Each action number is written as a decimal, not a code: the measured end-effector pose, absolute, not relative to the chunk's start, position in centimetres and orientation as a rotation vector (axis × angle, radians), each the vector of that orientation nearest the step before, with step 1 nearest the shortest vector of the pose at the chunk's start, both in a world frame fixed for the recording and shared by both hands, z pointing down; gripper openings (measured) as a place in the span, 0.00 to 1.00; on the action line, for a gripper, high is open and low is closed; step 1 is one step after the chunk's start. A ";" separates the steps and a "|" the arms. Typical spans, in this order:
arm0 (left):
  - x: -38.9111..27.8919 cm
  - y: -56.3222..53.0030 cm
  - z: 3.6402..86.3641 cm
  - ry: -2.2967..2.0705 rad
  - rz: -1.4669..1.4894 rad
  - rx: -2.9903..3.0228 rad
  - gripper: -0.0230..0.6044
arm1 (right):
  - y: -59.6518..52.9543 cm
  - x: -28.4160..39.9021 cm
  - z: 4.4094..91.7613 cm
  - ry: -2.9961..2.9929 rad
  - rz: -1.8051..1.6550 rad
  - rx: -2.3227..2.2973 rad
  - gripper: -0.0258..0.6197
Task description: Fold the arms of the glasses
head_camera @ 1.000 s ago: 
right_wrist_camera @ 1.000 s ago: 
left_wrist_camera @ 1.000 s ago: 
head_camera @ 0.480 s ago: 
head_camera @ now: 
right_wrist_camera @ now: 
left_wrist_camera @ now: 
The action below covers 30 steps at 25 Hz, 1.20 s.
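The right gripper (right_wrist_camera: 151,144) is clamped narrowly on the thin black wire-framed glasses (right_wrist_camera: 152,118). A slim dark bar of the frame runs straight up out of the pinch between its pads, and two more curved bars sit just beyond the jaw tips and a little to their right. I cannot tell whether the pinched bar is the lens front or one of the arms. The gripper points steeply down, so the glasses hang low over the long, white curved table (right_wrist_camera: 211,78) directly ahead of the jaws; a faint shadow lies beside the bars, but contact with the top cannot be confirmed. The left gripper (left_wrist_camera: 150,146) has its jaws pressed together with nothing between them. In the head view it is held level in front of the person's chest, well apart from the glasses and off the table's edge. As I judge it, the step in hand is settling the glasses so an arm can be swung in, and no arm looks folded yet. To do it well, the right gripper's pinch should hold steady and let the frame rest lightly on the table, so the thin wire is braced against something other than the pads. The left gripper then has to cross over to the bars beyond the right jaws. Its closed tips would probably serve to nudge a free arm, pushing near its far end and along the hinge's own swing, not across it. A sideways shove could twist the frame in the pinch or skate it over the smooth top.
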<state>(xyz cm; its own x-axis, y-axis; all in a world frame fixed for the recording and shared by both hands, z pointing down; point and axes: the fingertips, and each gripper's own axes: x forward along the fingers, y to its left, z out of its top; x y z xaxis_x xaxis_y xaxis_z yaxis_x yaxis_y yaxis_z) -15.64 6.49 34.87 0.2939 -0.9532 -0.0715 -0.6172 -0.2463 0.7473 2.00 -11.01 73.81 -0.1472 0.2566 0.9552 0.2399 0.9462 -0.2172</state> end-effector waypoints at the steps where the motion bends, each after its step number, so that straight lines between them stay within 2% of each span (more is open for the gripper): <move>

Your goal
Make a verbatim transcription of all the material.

Answer box
Each action number is written as a decimal, not a code: the measured end-effector pose, absolute, not relative to the chunk's start, position in centimetres and orientation as a rotation vector (axis × angle, radians), each the vector of that orientation nearest the step before, with step 1 nearest the shortest vector of the pose at the chunk's start, both in a world frame fixed for the recording and shared by both hands, z pointing down; gripper openings (measured) as a place in the span, 0.00 to 1.00; on the action line, for a gripper, high is open and low is closed; step 1 is one step after the chunk's start. A ";" separates the steps and a "|" the arms. Typical spans, in this order:
arm0 (left):
  - x: -38.9111..27.8919 cm
  - y: -56.3222..53.0030 cm
  - z: 3.6402..86.3641 cm
  - ry: -2.2967..2.0705 rad
  - rz: -1.4669..1.4894 rad
  - rx: -2.9903..3.0228 rad
  - gripper: -0.0230..0.6044
arm1 (right):
  - y: -59.6518..52.9543 cm
  - x: -28.4160..39.9021 cm
  - z: 4.4094..91.7613 cm
  - ry: -2.9961..2.9929 rad
  - rz: -1.8051..1.6550 rad
  - rx: -2.3227..2.2973 rad
  - gripper: -0.0258..0.6197
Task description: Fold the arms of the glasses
head_camera @ 1.000 s ago: 
right_wrist_camera @ 1.000 s ago: 
left_wrist_camera @ 1.000 s ago: 
head_camera @ 0.480 s ago: 
head_camera @ now: 
right_wrist_camera @ now: 
left_wrist_camera @ now: 
The action below covers 30 steps at 25 Hz, 1.20 s.
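The right gripper (right_wrist_camera: 151,144) is clamped narrowly on the thin black wire-framed glasses (right_wrist_camera: 152,118). A slim dark bar of the frame runs straight up out of the pinch between its pads, and two more curved bars sit just beyond the jaw tips and a little to their right. I cannot tell whether the pinched bar is the lens front or one of the arms. The gripper points steeply down, so the glasses hang low over the long, white curved table (right_wrist_camera: 211,78) directly ahead of the jaws; a faint shadow lies beside the bars, but contact with the top cannot be confirmed. The left gripper (left_wrist_camera: 150,146) has its jaws pressed together with nothing between them. In the head view it is held level in front of the person's chest, well apart from the glasses and off the table's edge. As I judge it, the step in hand is settling the glasses so an arm can be swung in, and no arm looks folded yet. To do it well, the right gripper's pinch should hold steady and let the frame rest lightly on the table, so the thin wire is braced against something other than the pads. The left gripper then has to cross over to the bars beyond the right jaws. Its closed tips would probably serve to nudge a free arm, pushing near its far end and along the hinge's own swing, not across it. A sideways shove could twist the frame in the pinch or skate it over the smooth top.
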<state>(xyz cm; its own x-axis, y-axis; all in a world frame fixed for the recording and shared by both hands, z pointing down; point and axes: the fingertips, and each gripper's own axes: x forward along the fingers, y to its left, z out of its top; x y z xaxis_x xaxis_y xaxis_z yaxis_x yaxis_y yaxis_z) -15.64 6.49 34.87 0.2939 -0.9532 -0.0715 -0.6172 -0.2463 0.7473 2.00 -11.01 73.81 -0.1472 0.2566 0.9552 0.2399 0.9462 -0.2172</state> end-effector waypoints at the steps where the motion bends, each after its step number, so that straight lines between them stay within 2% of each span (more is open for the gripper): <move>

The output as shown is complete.